The horse galloped across the sand for a good quarter mile before Dawson gave her a nudge and pulled back on the reins to slow her to a halt. He stared out at the sea, the moon, the stars, and found he felt small, petty, and irritated still.

Aggravation crept into his heart as he looked out into the bay. Nathaniel knew what Dawson went through in his youth and yet his foolish little brother still wanted to take a bride.

Dawson threw a glance over his shoulder to the cliff-side home of Captain and Mrs. Barrett. The building housed the one idea he never imagined he could want.

Catherine.

Don’t dwell on this waif. She’s not yours to want after or worry about.

His brother was another story. Nathaniel had a great mind for sailing, but he had always been bohemian, never content to stay still for long.

A riotous slosh sounded in an alcove to his left and captured his attention. Inch by inch, he guided Gypsy closer to the rocky cliff, afraid of what he might find there. He thought perhaps a fish or some other sea creature had washed ashore, unable to make its way back out to sea.

As he stole closer, he made out the form, but it was not a fish or any other animal he had ever seen wash up on the beach before.

Wrapped in wispy white fabric that rippled in the wind, a ghostly female figure began to solidify in his sight. Dawson pulled Gypsy to a standstill. It reminded him of mermaid stories he had heard as a child, but this was no mermaid. This was an apparition, floating along on the breeze.

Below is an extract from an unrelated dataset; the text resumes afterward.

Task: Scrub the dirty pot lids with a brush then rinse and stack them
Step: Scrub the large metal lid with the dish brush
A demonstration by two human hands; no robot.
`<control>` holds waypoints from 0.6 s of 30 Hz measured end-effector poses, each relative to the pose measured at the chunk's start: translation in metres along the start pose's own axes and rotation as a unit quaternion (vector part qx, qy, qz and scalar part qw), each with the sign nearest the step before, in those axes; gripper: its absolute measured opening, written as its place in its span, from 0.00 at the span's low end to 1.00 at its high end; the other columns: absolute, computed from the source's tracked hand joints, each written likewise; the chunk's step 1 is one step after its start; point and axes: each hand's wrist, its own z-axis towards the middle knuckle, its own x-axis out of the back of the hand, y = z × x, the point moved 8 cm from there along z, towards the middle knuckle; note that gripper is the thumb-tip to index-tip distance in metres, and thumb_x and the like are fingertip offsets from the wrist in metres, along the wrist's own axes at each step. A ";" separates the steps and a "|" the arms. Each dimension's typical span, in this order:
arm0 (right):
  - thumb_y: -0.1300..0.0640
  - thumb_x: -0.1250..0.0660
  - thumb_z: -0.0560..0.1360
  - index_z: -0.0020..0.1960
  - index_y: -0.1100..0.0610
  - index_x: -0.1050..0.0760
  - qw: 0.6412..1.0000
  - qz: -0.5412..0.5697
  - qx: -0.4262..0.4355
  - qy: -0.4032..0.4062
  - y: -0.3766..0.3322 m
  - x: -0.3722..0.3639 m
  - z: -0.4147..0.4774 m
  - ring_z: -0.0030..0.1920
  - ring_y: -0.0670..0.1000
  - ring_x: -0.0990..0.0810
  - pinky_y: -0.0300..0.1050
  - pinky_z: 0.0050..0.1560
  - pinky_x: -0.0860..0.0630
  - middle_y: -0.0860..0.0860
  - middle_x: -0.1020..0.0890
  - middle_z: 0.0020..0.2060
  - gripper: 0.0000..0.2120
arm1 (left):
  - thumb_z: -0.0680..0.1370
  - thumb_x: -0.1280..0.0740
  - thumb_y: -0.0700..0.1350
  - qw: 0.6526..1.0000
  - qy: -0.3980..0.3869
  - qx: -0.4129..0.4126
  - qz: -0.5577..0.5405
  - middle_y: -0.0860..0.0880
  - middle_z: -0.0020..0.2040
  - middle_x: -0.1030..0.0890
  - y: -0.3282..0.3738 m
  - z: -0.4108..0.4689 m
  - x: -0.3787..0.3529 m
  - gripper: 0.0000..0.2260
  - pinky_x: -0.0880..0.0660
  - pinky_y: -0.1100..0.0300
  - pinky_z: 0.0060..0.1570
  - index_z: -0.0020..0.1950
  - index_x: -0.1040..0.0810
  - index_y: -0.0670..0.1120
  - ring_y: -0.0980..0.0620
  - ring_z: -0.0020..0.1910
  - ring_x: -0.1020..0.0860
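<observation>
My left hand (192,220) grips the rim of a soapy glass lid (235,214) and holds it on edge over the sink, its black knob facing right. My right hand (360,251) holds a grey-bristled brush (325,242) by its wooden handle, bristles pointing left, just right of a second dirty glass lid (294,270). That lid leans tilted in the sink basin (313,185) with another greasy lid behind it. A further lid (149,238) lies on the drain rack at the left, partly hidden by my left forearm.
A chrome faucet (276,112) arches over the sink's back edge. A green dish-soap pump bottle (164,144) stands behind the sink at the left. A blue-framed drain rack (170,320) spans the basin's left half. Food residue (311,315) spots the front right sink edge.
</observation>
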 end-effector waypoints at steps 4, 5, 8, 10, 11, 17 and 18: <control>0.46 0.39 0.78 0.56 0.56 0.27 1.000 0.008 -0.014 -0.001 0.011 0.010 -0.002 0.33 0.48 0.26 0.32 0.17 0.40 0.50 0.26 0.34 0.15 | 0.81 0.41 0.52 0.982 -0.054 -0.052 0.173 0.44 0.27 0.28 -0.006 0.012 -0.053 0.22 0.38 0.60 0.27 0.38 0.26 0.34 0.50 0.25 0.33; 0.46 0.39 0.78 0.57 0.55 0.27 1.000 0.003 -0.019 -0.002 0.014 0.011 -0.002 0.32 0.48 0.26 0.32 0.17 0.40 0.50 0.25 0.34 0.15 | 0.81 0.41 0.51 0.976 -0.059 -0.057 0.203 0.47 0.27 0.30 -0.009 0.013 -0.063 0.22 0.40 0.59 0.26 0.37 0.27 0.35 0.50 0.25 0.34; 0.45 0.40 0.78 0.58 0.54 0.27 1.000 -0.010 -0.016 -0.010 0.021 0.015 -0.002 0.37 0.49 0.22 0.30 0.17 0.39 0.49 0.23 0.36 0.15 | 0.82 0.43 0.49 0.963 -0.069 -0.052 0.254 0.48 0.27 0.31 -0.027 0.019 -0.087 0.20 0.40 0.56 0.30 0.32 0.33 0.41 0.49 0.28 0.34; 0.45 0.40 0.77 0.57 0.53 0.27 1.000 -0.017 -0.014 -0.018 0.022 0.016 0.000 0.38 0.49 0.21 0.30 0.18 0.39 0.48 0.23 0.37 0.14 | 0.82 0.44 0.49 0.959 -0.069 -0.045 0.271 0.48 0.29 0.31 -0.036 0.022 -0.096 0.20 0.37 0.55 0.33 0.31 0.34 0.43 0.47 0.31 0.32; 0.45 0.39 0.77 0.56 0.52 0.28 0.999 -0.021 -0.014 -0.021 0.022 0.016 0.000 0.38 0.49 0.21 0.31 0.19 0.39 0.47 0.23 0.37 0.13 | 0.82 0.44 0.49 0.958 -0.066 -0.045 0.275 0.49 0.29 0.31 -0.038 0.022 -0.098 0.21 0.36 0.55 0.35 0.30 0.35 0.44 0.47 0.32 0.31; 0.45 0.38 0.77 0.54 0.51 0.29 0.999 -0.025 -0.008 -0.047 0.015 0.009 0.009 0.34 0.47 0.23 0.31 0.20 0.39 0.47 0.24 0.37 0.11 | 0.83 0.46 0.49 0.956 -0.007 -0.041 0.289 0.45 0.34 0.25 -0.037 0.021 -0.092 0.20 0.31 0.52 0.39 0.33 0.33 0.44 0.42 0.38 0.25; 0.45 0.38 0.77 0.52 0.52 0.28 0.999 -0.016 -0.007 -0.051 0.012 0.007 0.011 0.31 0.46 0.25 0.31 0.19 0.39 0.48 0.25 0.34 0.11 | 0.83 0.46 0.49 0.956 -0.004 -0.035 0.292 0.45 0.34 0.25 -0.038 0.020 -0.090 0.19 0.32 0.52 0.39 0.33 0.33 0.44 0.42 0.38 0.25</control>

The fabric she wore was so thin he could make out the supple curves of her breasts, his eyes traveling down over her full hips, and the long slender legs that carried her to the water’s edge.

Dawson rubbed his eyes with his fists. Surely, the moonlight had deceived him.

When he looked back the image before him remained and his body responded to the nearly bare-skinned specter, so pale in the night. Dawson stared in silence, her body dancing, gyrating beneath the pale moon. The unwelcome tightening of his breeches made him well aware that this ghost was far more than a figment of his imagination. Her lengthy dark tresses trailed behind her, making him think of a mermaid’s tail. But her thin cotton nightgown revealed no signs of transformation as it clung to her shapely thighs. As she waded further into the water, a sharp gust of wind caught the top of her gown, billowing the wide neckline over her flesh. The moonlight caught her profile for a moment. The dainty nose and pouty lips seemed suddenly familiar, but they slipped into the shadows as his eyes fell to the rise and fall of her breasts again.

That’s when it hit him.

Catherine!

Gone was the prim and proper young woman from earlier in the evening. The stiffness in her before had given way to a sensuality so fluid he could feel it in the air and her movements. Her body tempted him like a waking dream, as she blew in on the breeze, wild and free. It reminded him of desires he had not visited in years.

In the moon’s glow, milky skinned and delicate, Catherine was oblivious that anyone watched her dance of free-spirited joy.

Dawson’s blood pounded in his veins the longer he spied on the young minx.

Those supple curves had crossed his mind earlier in the evening, those swells and dips along her edges made his fingers itch and his manhood betray him in the most uncomfortable way.

His brother’s words taunted him. He might find someone else…it flickered through his mind in disdainful amusement.

Gall burned through him—for his body betrayed him in that instance.

He caught his breath and turned one last hungry gaze toward her before he rode off in the other direction.

Then he gave Gypsy full rein to slice through the night as she carried him away from a temptation that would burn him if he didn’t get as far away as possible.